EXERCISE INSTRUCTIONS. From the listing below, pull out all lines with "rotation" in them.

DATASET RECORDS.
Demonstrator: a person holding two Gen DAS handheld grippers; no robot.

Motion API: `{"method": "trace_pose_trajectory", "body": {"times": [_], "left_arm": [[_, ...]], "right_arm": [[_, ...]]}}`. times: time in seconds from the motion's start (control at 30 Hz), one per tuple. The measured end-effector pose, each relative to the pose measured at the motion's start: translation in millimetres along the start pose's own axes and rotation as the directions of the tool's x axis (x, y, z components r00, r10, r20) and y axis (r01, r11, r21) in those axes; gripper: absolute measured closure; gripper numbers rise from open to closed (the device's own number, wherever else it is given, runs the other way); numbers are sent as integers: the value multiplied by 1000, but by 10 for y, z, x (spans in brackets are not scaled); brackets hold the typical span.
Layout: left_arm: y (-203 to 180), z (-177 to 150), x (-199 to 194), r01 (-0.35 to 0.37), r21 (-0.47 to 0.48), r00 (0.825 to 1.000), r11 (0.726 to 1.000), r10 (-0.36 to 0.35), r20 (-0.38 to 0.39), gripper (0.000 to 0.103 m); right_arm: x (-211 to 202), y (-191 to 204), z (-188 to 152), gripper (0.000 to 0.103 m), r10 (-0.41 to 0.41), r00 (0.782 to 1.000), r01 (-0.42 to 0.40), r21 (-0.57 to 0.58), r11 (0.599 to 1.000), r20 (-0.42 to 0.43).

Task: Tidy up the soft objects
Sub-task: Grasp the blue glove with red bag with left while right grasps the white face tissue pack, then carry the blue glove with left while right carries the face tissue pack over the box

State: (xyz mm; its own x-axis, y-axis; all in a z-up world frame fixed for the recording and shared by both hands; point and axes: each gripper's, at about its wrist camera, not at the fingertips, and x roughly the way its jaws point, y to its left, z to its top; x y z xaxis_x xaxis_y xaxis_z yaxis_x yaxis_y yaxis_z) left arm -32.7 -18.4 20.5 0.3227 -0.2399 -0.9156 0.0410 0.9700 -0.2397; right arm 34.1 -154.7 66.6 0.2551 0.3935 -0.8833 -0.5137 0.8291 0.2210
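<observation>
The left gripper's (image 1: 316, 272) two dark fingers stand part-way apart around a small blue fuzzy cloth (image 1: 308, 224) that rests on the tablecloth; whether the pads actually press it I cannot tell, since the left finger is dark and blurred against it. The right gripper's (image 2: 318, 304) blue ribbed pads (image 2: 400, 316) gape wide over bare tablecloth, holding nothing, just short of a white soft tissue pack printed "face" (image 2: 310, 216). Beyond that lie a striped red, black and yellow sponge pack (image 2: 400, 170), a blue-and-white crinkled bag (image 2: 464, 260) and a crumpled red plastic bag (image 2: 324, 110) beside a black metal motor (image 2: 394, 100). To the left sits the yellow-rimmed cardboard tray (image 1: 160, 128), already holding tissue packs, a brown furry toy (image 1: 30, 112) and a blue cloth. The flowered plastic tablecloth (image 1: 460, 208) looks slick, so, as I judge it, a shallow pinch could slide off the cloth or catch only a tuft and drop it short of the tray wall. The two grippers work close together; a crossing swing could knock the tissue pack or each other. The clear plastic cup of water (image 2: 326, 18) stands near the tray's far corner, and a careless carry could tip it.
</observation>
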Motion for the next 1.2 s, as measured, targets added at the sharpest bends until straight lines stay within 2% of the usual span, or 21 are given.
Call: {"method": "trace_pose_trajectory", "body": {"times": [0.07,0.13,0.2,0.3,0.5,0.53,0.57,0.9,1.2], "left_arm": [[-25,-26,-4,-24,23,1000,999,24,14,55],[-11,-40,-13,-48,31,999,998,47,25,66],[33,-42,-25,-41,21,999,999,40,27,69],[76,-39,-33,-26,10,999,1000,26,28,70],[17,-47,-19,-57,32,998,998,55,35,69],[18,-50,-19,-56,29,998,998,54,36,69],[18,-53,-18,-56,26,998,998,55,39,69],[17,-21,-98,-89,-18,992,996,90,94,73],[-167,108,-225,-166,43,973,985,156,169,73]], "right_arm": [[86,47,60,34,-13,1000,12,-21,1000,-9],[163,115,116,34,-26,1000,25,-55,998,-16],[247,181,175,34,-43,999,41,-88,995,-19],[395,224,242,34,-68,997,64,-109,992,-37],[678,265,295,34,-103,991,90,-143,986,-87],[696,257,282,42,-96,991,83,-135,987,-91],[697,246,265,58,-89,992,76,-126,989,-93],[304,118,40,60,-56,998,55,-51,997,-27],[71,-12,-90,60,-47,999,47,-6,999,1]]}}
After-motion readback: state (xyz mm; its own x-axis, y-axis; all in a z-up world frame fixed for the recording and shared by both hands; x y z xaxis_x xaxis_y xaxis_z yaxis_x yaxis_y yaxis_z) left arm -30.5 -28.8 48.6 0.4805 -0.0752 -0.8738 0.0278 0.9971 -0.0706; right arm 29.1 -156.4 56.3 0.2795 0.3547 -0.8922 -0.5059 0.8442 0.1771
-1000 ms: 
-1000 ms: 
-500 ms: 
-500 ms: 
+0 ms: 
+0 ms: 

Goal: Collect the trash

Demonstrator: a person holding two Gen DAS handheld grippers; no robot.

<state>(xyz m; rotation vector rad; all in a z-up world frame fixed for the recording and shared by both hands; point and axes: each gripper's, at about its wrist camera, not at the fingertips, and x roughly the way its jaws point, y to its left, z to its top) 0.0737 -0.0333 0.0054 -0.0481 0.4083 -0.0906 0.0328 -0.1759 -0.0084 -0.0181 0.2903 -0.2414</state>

RESULT BELOW.
Motion API: `{"method": "trace_pose_trajectory", "body": {"times": [_], "left_arm": [[_, ...]], "right_arm": [[_, ...]]}}`. times: time in seconds from the motion's start (control at 30 Hz), one per tuple. The measured end-effector pose, each relative to the pose measured at the motion's start: translation in millimetres along the start pose's own axes and rotation as the directions of the tool's x axis (x, y, z components r00, r10, r20) and y axis (r01, r11, r21) in those axes; gripper: absolute measured closure; gripper numbers rise from open to closed (the device's own number, wherever else it is given, runs the other way); numbers are sent as integers: the value multiplied by 1000, but by 10 for y, z, x (spans in brackets are not scaled); brackets hold the typical span.
<state>(xyz m; rotation vector rad; all in a z-up world frame fixed for the recording and shared by both hands; point and axes: each gripper's, at about its wrist camera, not at the fingertips, and x roughly the way its jaws point, y to its left, z to its top) 0.0737 -0.0333 0.0054 -0.0481 0.4083 -0.0906 0.0328 -0.1759 -0.0084 -0.0181 0.2903 -0.2414</state>

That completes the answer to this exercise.